Glossary

AdaBoost

AdaBoost (Adaptive Boosting), introduced by Yoav Freund and Robert Schapire in 1995, was the first practical boosting algorithm and won them the 2003 Gödel Prize. It iteratively trains weak learners on reweighted versions of the data and combines them into a weighted majority vote, producing a strong classifier from learners that need only do slightly better than chance.

The algorithm

Given training data $\{(\mathbf{x}_i, y_i)\}_{i=1}^N$ with $y_i \in \{-1, +1\}$, initialise uniform weights $w_i^{(1)} = 1/N$. For round $t = 1, \ldots, T$:

  1. Train weak learner $h_t$ on data weighted by $w_i^{(t)}$.
  2. Compute its weighted error: $\varepsilon_t = \sum_i w_i^{(t)} \, \mathbb{1}[h_t(\mathbf{x}_i) \neq y_i]$.
  3. Compute its vote: $\alpha_t = \tfrac{1}{2} \log\!\left(\frac{1 - \varepsilon_t}{\varepsilon_t}\right)$.
  4. Update weights: $w_i^{(t+1)} \propto w_i^{(t)} \exp(-\alpha_t y_i h_t(\mathbf{x}_i))$ and renormalise.

The final classifier is $H(\mathbf{x}) = \mathrm{sign}\!\left( \sum_t \alpha_t h_t(\mathbf{x}) \right)$.

The reweighting causes subsequent weak learners to focus on examples earlier ones got wrong: misclassified points have their weights multiplied by $e^{\alpha_t} > 1$, correctly classified ones by $e^{-\alpha_t} < 1$. A weak learner with error $\varepsilon_t = 0.5$ (random) gets vote $\alpha_t = 0$; an error rate below $0.5$ gives positive vote.

Theoretical guarantee

Schapire and Freund showed AdaBoost drives the training error to zero exponentially fast: if every weak learner achieves edge $\gamma_t = 0.5 - \varepsilon_t > 0$, training error after $T$ rounds is at most $\exp\!\left(-2 \sum_t \gamma_t^2\right)$. More surprisingly, test error often continues to fall even after training error reaches zero, a phenomenon that motivated the development of margin-based generalisation bounds. AdaBoost is implicitly maximising the margin between the two classes.

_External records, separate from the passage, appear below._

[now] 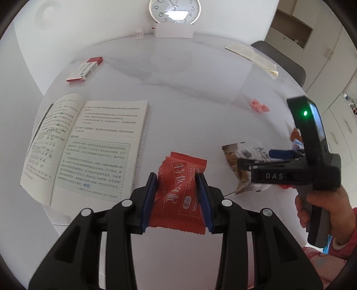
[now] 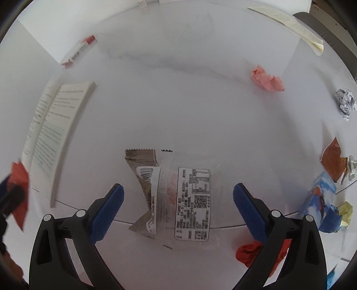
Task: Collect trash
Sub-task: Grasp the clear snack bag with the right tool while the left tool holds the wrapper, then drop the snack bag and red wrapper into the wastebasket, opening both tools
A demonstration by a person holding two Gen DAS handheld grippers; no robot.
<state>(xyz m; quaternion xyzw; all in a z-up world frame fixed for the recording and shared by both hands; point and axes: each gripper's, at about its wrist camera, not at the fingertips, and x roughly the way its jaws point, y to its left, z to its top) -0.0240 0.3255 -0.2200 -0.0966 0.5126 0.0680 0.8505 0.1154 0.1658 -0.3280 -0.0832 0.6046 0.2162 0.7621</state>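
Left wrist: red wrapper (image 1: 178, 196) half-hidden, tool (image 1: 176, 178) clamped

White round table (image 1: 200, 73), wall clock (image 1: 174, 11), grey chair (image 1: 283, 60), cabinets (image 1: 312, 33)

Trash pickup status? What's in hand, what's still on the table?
Done: nothing visibly binned; no bin in view. In hand: left gripper shut on the red wrapper; right gripper open over the clear wrapper and brown wrapper. Left: pink paper wad, white paper ball, more wrappers at the table edge.
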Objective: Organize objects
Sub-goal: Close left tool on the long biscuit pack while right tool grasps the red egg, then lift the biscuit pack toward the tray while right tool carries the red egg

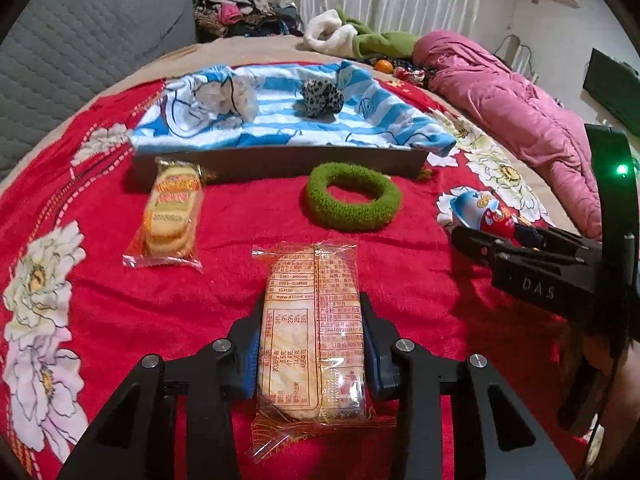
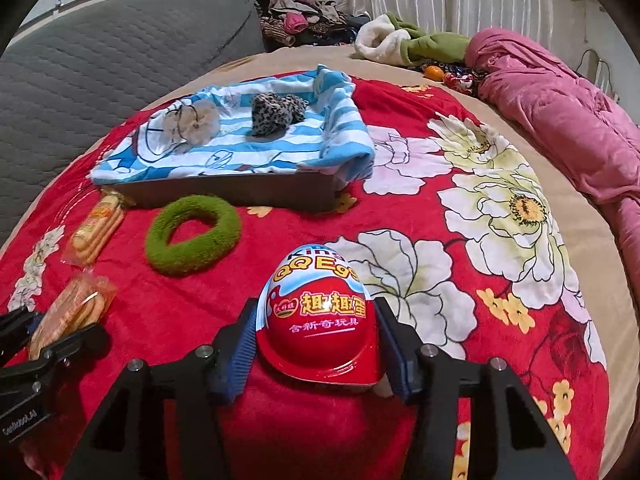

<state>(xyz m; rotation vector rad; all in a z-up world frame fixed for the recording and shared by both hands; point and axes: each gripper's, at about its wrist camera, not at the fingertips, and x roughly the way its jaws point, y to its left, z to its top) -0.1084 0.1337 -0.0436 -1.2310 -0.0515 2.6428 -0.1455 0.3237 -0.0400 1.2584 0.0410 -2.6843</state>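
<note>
My left gripper (image 1: 311, 344) is shut on a clear-wrapped biscuit pack (image 1: 312, 328), held over the red floral blanket; it also shows in the right wrist view (image 2: 72, 312). My right gripper (image 2: 320, 344) is shut on a red and white toy egg (image 2: 320, 320), seen at the right in the left wrist view (image 1: 486, 216). A second biscuit pack (image 1: 172, 216) and a green fuzzy ring (image 1: 354, 196) lie in front of a dark box (image 1: 280, 162) lined with blue striped cloth. A white scrunchie (image 1: 236, 94) and a leopard scrunchie (image 1: 322, 98) lie in the box.
The red blanket (image 1: 100, 240) covers a bed. A pink quilt (image 2: 560, 120) lies along the right side. A grey headboard (image 2: 100, 60) stands at the left. Loose clothes (image 2: 312, 16), a green-white garment (image 2: 400, 40) and an orange (image 2: 434, 72) lie at the far end.
</note>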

AdaBoost can also be viewed as forward stage-wise additive modelling with the exponential loss $L(y, f(\mathbf{x})) = e^{-y f(\mathbf{x})}$ , a unification due to Friedman, Hastie and Tibshirani (2000) that opened the door to gradient boosting.

Impact

AdaBoost was widely deployed in industrial machine vision and information retrieval. The Viola–Jones face detector (2001), an AdaBoost cascade over Haar-like features, made real-time face detection feasible on cheap hardware and shipped in nearly every digital camera of the 2000s.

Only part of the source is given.